Jakeline conta que optou por não usar o transporte gratuito oferecido pela prefeitura por medo de que o filho adoeça. “Ele é muito pequeno, tem imunidade baixa, e no carro vem todo mundo que faz tratamento no Recife, inclusive pessoas com tuberculose. Fiquei com medo de ele pegar alguma coisa”, explica. O horário de saída co carro também é ruim, na opinião da mãe. “Eu tinha que madrugar com ele e, às vezes, a consulta era só à tarde.” A dona de casa batalha para conseguir, com a ajuda do Conselho Tutelar em Ipojuca, um carro que esteja disponível só para ela e o bebê.
Deslocamentos dificultam vida das famílias
A falta de estrutura adequada para atendimento dos bebês com microcefalia no interior de Pernambuco é outro desafio para as mães dessas crianças, que precisam viajar de duas a três vezes por semana para as consultas.
“Seria bom se os atendimentos fossem mais próximos da minha casa, se tivesse um mutirão de consultas no interior em vez de ficar só voltado pro Recife. Porque é longe. O pessoal pensa que é perto, mas não é. É cansativo, tem que acordar cedo, estar no horário certo no hospital”, reclama a moradora de Ipojuca.

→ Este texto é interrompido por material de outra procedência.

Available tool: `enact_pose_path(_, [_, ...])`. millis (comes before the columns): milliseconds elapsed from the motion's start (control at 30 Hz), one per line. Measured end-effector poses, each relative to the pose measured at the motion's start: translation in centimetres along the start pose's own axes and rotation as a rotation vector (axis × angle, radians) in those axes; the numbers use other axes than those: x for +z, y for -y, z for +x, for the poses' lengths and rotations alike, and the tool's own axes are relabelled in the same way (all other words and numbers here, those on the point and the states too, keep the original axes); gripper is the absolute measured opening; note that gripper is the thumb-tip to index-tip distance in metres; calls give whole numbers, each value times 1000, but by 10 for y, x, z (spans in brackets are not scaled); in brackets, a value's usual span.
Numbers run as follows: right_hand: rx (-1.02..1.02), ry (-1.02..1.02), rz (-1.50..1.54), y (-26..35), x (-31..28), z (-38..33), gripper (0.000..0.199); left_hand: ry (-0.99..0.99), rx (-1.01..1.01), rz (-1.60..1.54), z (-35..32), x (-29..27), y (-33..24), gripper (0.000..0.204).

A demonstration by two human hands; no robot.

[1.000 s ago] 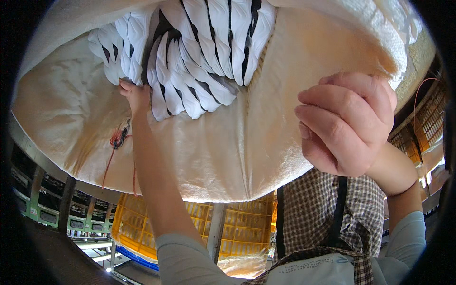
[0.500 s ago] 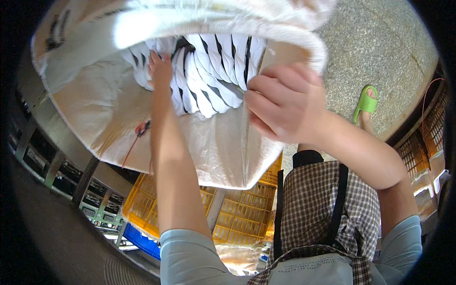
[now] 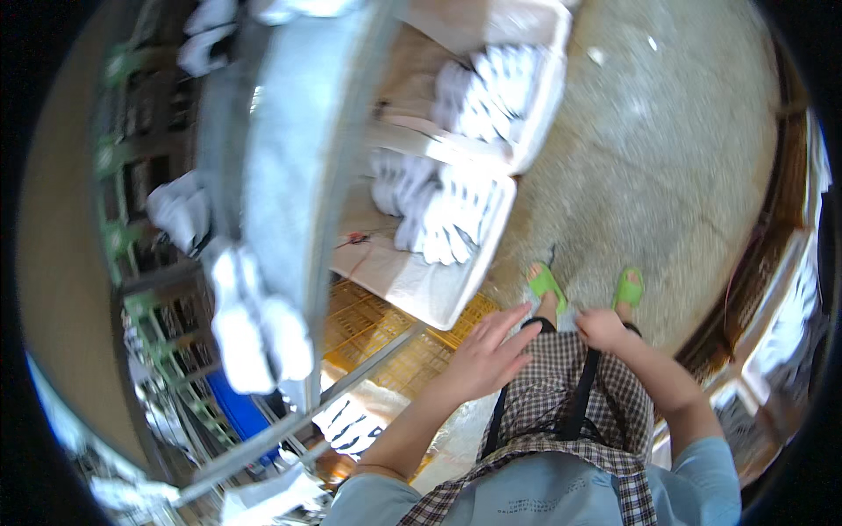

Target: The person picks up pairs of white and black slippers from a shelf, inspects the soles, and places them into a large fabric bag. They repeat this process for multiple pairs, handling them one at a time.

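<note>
My left hand point(image 3: 495, 358) hovers above the checked apron point(image 3: 550, 377), fingers spread and nothing in them. Close to the apron's black strap, my right hand point(image 3: 600, 330) is curled into a loose, slightly blurred fist; nothing shows in it. Beyond my left hand sits a pale lined box point(image 3: 421, 307) with a row of white sole-shaped pieces with black gaps point(image 3: 443, 219). Behind it, a second lined box point(image 3: 542, 123) holds similar white pieces point(image 3: 495, 92). Neither hand touches the boxes or the pieces.
Yellow crates point(image 3: 373, 329) stand beneath the nearer box. At left runs a metal-edged surface point(image 3: 294, 131), with white sole-shaped pieces point(image 3: 254, 324) beside it. A metal bar point(image 3: 368, 366) crosses below. My green slippers point(image 3: 545, 285) rest on the concrete floor point(image 3: 649, 158); crates line the right.
My left hand has come out of the lined box and now hangs near my body. My right fist has dropped to the apron. The view has shifted, bringing both boxes and the left-hand surface into sight.
</note>
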State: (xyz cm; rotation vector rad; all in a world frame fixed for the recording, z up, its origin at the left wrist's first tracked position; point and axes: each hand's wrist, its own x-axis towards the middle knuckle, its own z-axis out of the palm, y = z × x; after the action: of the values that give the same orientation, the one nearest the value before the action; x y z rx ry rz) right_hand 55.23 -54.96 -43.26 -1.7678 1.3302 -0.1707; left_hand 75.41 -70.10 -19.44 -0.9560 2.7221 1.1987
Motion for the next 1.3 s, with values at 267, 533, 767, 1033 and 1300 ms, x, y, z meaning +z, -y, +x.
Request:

A médica Ângela Rocha, do hospital Oswaldo Cruz, referência no diagnóstico de bebês com microcefalia em Pernambuco, conta que a situação já foi pior. “A gente recebia de todo o estado. Tinha criança que chegava da cidade de Petrolina, que é em torno de 11, 12 horas de viagem. Além do estresse que a mãe já tem, esse deslocamento, e tinha que vir várias vezes, então era super cansativo”, conta a médica explicando que, depois do surgimento de diversos casos de microcefalia, o governo criou polos de atendimento em municípios mais distantes.
De acordo com a Secretaria de Saúde de Pernambuco, além da rede no Recife, existem atualmente mais quatro polos de diagnóstico e atendimento: em Caruaru, Garanhuns, Serra Talhada e Petrolina. Para atividades de reabilitação, o órgão informou que está finalizando o planejamento para que as Unidades Pernambucanas de Atenção Especializada (UPAEs) passem a reforçar a rede com atendimento de fonoaudiólogos, psicólogos, assistentes sociais, fisioterapeutas e oftalmologistas.
De acordo com o governo estadual, pessoas com deficiência e seus acompanhantes têm acesso a transporte coletivo gratuito na região metropolitana do Recife por meio do cartão Vem Livre Acesso. Atualmente, a média de espera para receber o cartão chega a 90 dias.
“Estamos discutindo para reduzir pela metade essa espera, e também para dar prioridade a famílias envolvidas nessa questão da microcefalia. Vamos fazer um mutirão até meados de março, até para divulgar, porque elas não sabem que têm esse direito. E vamos fazer uma busca ativa para orientar essas famílias para que possam acessar o Vem”, disse o secretário Isaltino Nascimento.
O gestor também informou que a pasta analisa a expansão do serviço para áreas além da região metropolitana. “Estamos discutindo também a possibilidade de deslocamento intermunicipal. Mas isso deve ser incluído em um novo edital de concessão dessas linhas. Aí não é só para microcefalia, mas para todas as pessoas com deficiência. Isso deve sair ainda em 2016.”